*Work item:* Print the data once more, exactly as given. Drop the pictures.

(Information supplied)

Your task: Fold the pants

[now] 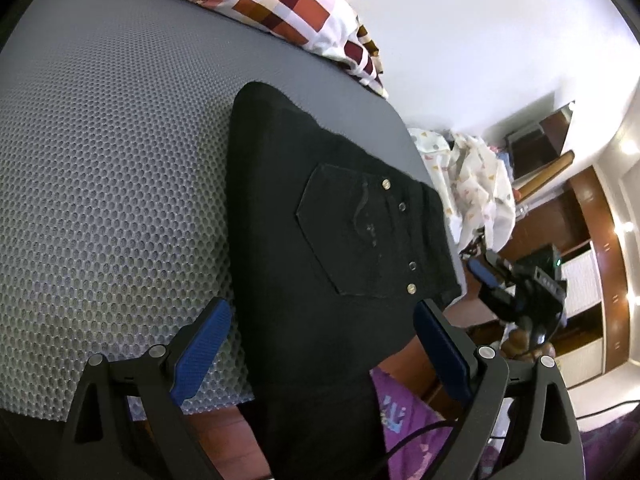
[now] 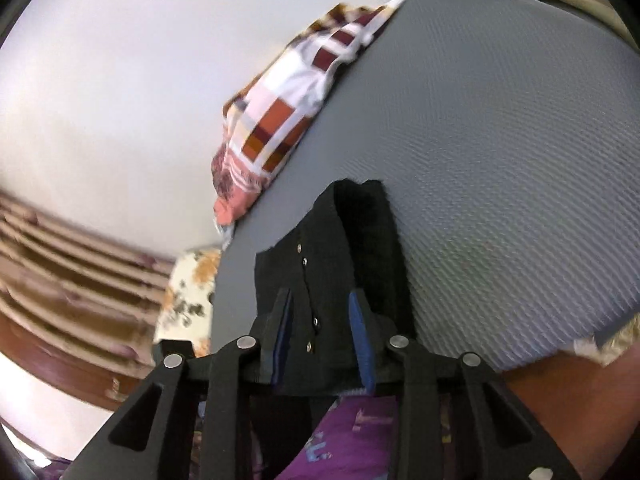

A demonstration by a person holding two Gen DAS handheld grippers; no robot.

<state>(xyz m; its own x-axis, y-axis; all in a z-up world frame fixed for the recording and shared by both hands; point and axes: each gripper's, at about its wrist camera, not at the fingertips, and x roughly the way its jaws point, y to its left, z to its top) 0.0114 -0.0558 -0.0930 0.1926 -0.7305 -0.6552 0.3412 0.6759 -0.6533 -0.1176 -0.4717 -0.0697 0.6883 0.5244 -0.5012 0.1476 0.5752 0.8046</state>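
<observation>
Black pants [image 1: 320, 232] lie on the grey mesh mattress [image 1: 112, 184], back pocket with metal rivets facing up, one end hanging over the near edge. My left gripper [image 1: 320, 344] is open, its blue pads either side of the pants near the mattress edge. My right gripper [image 2: 322, 332] is part open around the waistband end of the pants [image 2: 332, 256], the blue pads close to the cloth on both sides; a firm hold does not show. The right gripper also shows in the left wrist view [image 1: 516, 288] off the mattress's right side.
A patchwork pillow [image 1: 280, 0] lies at the mattress's far edge, also in the right wrist view [image 2: 276, 120]. A white printed cloth pile [image 1: 476, 176] and wooden furniture stand to the right. Purple cloth [image 2: 352, 432] hangs below the grippers.
</observation>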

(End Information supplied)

*Result:*
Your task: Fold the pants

[now] 
[now] 

A demonstration by a person holding two Gen DAS handheld grippers; no robot.

<state>(xyz m; its own x-axis, y-axis; all in a z-up world frame fixed for the recording and shared by both hands; point and axes: each gripper's, at about its wrist camera, not at the fingertips, and x roughly the way its jaws point, y to its left, z to its top) 0.0114 -0.0558 -0.0930 0.1926 -0.7305 -0.6552 0.3412 0.6759 -0.6533 -0.1176 -0.4717 -0.0697 0.6883 0.5244 -0.5012 0.1476 0.5752 0.8046</state>
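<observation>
Black pants [image 1: 320, 232] lie on the grey mesh mattress [image 1: 112, 184], back pocket with metal rivets facing up, one end hanging over the near edge. My left gripper [image 1: 320, 344] is open, its blue pads either side of the pants near the mattress edge. My right gripper [image 2: 322, 332] is part open around the waistband end of the pants [image 2: 332, 256], the blue pads close to the cloth on both sides; a firm hold does not show. The right gripper also shows in the left wrist view [image 1: 516, 288] off the mattress's right side.
A patchwork pillow [image 1: 280, 0] lies at the mattress's far edge, also in the right wrist view [image 2: 276, 120]. A white printed cloth pile [image 1: 476, 176] and wooden furniture stand to the right. Purple cloth [image 2: 352, 432] hangs below the grippers.
</observation>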

No additional answer is expected.